● TASK BRIEF
Your answer should be the lines of the data below that contain "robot".

● AVAILABLE RECORDS
--- START ---
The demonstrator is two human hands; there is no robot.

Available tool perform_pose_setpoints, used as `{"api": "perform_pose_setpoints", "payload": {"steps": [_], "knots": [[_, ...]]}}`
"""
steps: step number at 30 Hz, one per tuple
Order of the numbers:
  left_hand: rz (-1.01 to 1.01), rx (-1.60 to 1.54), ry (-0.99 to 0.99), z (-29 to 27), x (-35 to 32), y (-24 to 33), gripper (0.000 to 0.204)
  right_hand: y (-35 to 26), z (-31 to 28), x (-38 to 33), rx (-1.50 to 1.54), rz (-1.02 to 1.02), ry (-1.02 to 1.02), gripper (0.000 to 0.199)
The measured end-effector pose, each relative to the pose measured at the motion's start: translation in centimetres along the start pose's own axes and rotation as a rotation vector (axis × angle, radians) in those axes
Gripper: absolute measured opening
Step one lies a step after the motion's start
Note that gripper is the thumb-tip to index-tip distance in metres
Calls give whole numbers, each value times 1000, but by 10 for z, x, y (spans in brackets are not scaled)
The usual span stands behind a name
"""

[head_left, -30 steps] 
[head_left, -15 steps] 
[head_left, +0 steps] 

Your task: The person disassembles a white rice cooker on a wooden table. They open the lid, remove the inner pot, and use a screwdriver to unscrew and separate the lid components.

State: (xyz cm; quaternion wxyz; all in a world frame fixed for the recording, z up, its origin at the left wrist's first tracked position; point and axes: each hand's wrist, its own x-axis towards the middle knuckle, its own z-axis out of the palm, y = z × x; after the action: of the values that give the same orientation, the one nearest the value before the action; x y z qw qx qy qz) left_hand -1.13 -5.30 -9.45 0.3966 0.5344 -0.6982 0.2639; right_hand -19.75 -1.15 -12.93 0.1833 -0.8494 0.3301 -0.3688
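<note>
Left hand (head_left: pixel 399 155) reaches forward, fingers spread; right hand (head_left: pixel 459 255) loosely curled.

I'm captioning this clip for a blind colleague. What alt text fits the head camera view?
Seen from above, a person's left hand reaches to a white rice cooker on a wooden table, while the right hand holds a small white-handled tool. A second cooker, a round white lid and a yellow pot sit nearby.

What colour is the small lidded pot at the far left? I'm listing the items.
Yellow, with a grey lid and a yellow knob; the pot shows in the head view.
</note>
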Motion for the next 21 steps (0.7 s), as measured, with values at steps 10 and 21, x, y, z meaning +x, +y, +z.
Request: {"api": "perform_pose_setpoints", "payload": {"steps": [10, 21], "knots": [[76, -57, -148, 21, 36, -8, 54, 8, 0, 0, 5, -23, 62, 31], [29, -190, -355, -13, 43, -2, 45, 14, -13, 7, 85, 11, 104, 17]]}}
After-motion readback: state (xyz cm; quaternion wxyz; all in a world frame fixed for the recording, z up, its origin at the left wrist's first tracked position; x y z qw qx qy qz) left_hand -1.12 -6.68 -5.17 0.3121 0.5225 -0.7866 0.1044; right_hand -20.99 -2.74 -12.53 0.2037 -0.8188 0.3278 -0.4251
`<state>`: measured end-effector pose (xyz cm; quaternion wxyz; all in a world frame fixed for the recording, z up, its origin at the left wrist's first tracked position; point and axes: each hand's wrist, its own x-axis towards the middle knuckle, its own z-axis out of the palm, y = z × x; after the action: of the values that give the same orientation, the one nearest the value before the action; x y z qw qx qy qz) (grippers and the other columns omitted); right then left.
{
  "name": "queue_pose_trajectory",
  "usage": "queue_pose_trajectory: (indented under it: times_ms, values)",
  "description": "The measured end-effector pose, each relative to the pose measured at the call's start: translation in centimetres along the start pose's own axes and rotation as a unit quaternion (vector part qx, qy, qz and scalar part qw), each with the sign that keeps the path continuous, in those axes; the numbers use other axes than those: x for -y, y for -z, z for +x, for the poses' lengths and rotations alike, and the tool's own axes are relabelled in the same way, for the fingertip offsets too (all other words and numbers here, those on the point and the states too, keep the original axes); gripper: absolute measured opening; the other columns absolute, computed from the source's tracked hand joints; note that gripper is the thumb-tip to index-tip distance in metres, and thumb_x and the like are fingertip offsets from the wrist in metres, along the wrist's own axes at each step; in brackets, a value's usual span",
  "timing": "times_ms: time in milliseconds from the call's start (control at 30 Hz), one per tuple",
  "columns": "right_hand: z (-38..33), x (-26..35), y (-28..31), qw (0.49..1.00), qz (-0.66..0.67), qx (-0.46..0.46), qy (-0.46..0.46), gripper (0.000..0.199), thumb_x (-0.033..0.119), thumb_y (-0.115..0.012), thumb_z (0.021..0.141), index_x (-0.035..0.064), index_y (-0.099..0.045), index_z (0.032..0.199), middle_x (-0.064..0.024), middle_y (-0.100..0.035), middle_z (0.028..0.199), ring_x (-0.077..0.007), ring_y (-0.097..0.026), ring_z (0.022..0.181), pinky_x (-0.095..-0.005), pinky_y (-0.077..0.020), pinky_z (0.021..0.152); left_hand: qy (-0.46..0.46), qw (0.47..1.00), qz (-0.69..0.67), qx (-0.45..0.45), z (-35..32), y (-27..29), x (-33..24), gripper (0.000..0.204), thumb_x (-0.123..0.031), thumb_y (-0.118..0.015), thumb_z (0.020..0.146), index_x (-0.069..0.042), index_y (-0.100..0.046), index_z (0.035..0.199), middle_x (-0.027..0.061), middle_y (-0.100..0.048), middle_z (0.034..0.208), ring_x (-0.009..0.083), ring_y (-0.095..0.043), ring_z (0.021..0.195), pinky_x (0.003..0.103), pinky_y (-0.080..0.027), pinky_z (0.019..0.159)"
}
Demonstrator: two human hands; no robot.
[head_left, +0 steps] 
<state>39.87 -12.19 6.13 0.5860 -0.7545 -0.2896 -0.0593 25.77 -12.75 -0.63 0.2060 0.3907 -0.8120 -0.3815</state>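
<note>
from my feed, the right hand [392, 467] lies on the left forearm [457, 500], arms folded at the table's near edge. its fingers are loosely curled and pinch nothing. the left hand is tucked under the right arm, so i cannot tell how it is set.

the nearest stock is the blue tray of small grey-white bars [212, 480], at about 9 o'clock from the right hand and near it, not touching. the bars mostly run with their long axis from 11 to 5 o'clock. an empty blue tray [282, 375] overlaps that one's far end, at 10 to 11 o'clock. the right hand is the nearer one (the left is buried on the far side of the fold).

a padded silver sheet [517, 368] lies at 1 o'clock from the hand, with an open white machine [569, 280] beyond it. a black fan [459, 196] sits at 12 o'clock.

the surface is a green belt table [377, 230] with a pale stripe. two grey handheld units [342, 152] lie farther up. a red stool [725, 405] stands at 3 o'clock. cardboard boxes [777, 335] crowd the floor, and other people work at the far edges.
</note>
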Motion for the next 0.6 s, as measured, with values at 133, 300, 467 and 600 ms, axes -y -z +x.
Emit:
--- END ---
● EXERCISE RESULT
The demonstrator is two human hands; there is no robot.
Demonstrator: two human hands; no robot.

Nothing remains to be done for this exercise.